— Task goal —
Where does the word "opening" appear in the entries below? Copy each line that holds it.

— Provided records —
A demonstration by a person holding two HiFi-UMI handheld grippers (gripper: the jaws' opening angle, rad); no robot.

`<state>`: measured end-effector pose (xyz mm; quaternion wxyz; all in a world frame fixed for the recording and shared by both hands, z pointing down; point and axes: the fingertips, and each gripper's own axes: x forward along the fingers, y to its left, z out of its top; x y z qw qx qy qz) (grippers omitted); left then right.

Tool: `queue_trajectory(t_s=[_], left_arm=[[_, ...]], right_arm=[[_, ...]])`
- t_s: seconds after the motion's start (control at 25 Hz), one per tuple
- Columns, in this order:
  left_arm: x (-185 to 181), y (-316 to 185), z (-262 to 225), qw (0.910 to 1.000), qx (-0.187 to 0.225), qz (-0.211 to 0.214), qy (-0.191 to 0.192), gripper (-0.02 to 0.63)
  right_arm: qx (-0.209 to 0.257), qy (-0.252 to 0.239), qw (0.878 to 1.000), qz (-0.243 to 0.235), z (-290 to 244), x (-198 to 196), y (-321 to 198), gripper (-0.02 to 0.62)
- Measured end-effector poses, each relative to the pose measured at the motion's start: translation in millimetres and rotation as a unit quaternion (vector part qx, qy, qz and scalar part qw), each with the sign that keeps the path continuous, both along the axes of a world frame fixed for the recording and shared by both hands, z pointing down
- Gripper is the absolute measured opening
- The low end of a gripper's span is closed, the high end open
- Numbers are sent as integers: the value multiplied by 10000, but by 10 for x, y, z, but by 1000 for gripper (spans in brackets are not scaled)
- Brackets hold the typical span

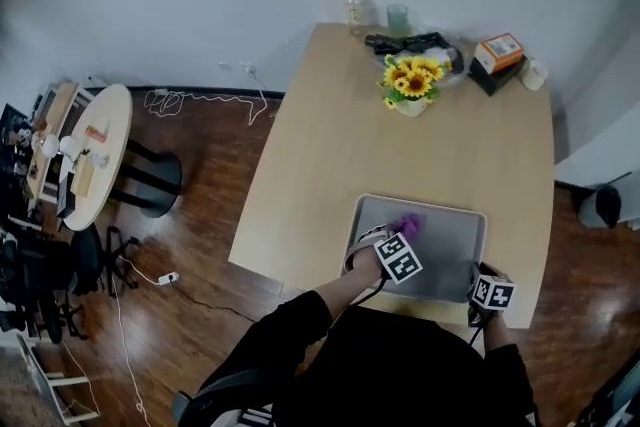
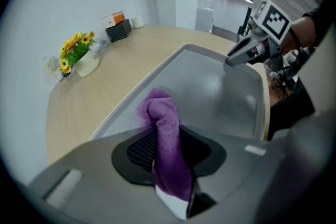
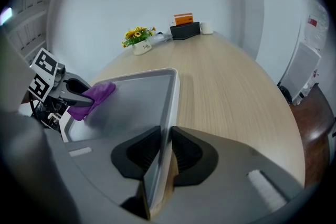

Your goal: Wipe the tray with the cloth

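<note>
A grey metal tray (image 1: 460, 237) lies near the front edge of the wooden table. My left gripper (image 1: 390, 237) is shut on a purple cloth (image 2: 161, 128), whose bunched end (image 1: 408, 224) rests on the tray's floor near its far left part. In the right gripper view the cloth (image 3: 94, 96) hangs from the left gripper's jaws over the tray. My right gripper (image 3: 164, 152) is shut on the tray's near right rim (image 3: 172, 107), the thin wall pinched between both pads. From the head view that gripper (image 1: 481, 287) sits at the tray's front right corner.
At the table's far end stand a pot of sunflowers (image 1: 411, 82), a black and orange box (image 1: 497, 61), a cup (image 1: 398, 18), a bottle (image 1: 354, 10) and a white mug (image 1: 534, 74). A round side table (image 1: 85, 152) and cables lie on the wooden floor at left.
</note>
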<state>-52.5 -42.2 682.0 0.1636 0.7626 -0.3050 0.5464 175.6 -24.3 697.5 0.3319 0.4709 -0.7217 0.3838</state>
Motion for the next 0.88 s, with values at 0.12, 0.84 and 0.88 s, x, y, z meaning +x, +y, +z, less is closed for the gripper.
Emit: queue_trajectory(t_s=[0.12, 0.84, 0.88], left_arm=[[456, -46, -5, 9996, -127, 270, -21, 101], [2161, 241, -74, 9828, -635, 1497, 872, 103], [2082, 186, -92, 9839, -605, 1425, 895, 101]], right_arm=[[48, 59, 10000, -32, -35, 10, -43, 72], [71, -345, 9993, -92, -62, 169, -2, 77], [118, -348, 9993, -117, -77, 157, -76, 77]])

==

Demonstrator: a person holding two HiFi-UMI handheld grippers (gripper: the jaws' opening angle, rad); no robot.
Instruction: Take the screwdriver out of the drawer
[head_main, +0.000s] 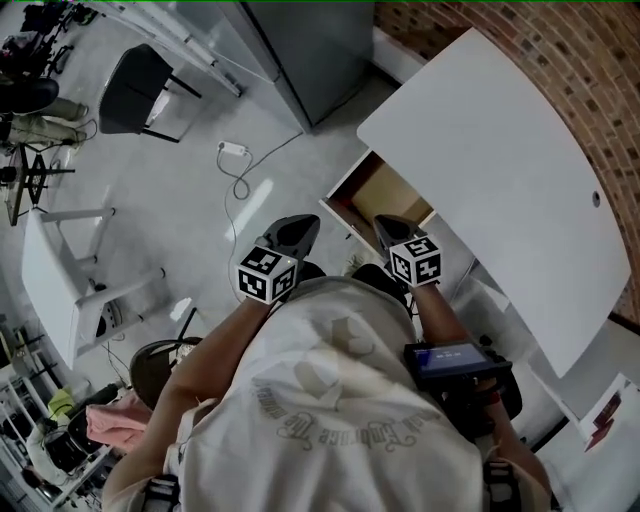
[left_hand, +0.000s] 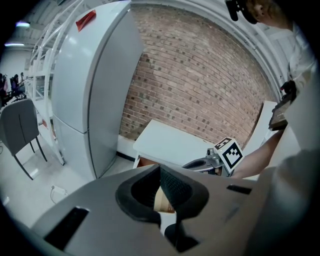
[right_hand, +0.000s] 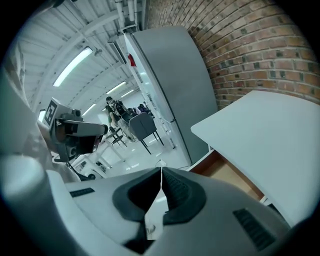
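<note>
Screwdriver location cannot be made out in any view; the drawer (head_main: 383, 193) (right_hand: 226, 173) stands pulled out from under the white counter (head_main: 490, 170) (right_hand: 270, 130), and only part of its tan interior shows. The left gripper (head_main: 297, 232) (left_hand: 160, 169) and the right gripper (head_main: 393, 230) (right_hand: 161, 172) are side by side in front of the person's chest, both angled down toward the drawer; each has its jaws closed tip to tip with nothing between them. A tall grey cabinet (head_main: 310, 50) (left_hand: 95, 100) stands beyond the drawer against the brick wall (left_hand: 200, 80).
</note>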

— Result for this exercise —
A demonstration by a person holding two HiFi-UMI handheld grippers (gripper: the jaws' opening angle, rad); no robot.
- Gripper is the absolute measured opening
Demonstrator: a person holding two HiFi-UMI handheld grippers (gripper: the jaws' opening angle, rad); no robot.

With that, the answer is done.